8. A speech synthesis apparatus according to claim 1
comprising:
(a) a store containing items of data each defining a portion of
speech signal waveform, and each including timing mark information
corresponding at least approximately to a peak of the vocal
excitation; and
(b) driver means responsive to signals input thereto to provide
addresses to read out items of data from the store and to provide
pitch signals representing context-dependent pitch changes to be
made to speech.
9. A speech synthesis apparatus according to claim 8 in which the
means for separating the spectral and excitation components
comprises:
(a) analysis means for receiving synthesized speech and generating
parameters of a filter having a frequency response similar to the
spectral content of the speech of and of a filter having the
inverse response; and
(b) an inverse filter connected to receive the parameters to filter
the speech to produce a residual signal;
and means for recombining them comprises:
(c) a filter connected to receive the parameters and to filter the
residual signal in accordance with the response.
10. A speech synthesis apparatus according to claim 1 in which the
means for separating the spectral and excitation components
comprises:
(a) analysis means for receiving synthesized speech and generating
parameters of a filter having a frequency response similar to the
spectral content of the speech and of a filter having an inverse
response; and
(b) an inverse filter connected to receive the parameters to filter
the speech to produce a residual signal; and
the means for recombining the spectral and excitation components
comprises:
(c) a filter connected to receive the parameters and to filter the
residual signal in accordance with the response.
11. A speech synthesis apparatus including means controllable to
vary a pitch of speech signals synthesized thereby, having:
(i) means for separating the speech signals into a spectral
component and an excitation component;
(ii) means for controlling pitch of the excitation component by
repeating or omitting pitch periods thereof and, respectively,
temporally compressing or expanding said component by interpolating
new signal samples from input signal samples; and
(iii) means for recombining the spectral and excitation
components.
12. A speech synthesis apparatus according to claim 4
comprising:
(a) a store containing items of data each defining a portion of
speech signal waveform, and each including timing mark information
corresponding at least approximately to a peak of the vocal
excitation; and
(b) driver means responsive to signals input thereto to provide
addresses to read out items of data from the store and to provide
pitch signals representing context-dependent pitch changes to be
made to speech.
13. A speech synthesis apparatus according to claim 11 in which the
means for separating the spectral and excitation components
comprises:
(a) analysis means for receiving synthesized speech and generating
parameters of a filter having a frequency response similar to the
spectral content of the speech and of a filter having the inverse
response; and
(b) an inverse filter connected to receive the parameters to filter
the speech to produce a residual signal;
and the means for recombining them comprises:
(c) a filter connected to receive the parameters and to filter the
residual signal in accordance with the response.

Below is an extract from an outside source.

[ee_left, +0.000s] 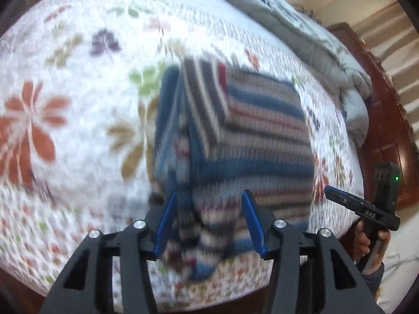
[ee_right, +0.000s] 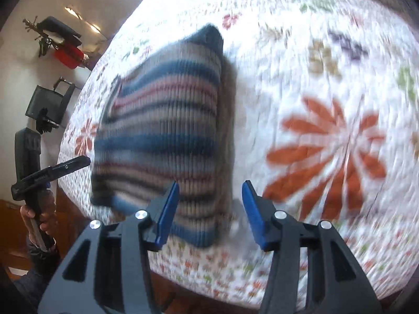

14. A speech synthesis apparatus according to claim 4, in which the
compression or expansion means is operable in response to timing
mark information including timing marks corresponding at least
approximately to instants of vocal excitation to vary a degree of
compression or expansion synchronously therewith such that the
excitation signal is compressed or expanded less in the vicinity of
the timing marks than it is in the center of a pitch period between
two consecutive timing marks.
15. A speech synthesis apparatus according to claim 14
comprising:
(a) a store containing items of data each defining a portion of
speech signal waveform, and each including timing mark information
corresponding at least approximately to a peak of the vocal
excitation; and
(b) driver means responsive to signals input thereto to provide
addresses to read out items of data from the store and to provide
pitch signals representing context-dependent pitch changes to be
made to speech.
16. A speech synthesis apparatus according to claim 4 in which the
means for separating the spectral and excitation components
comprises:
(a) analysis means for receiving synthesized speech and generating
parameters of a filter having a frequency response similar to the
spectral content of the speech and of a filter having the inverse
response; and
(b) an inverse filter connected to receive the parameters to filter
the speech to produce a residual signal;
and the means for recombining them comprises:
(c) a filter connected to receive the parameters and to filter the
residual signal in accordance with the response.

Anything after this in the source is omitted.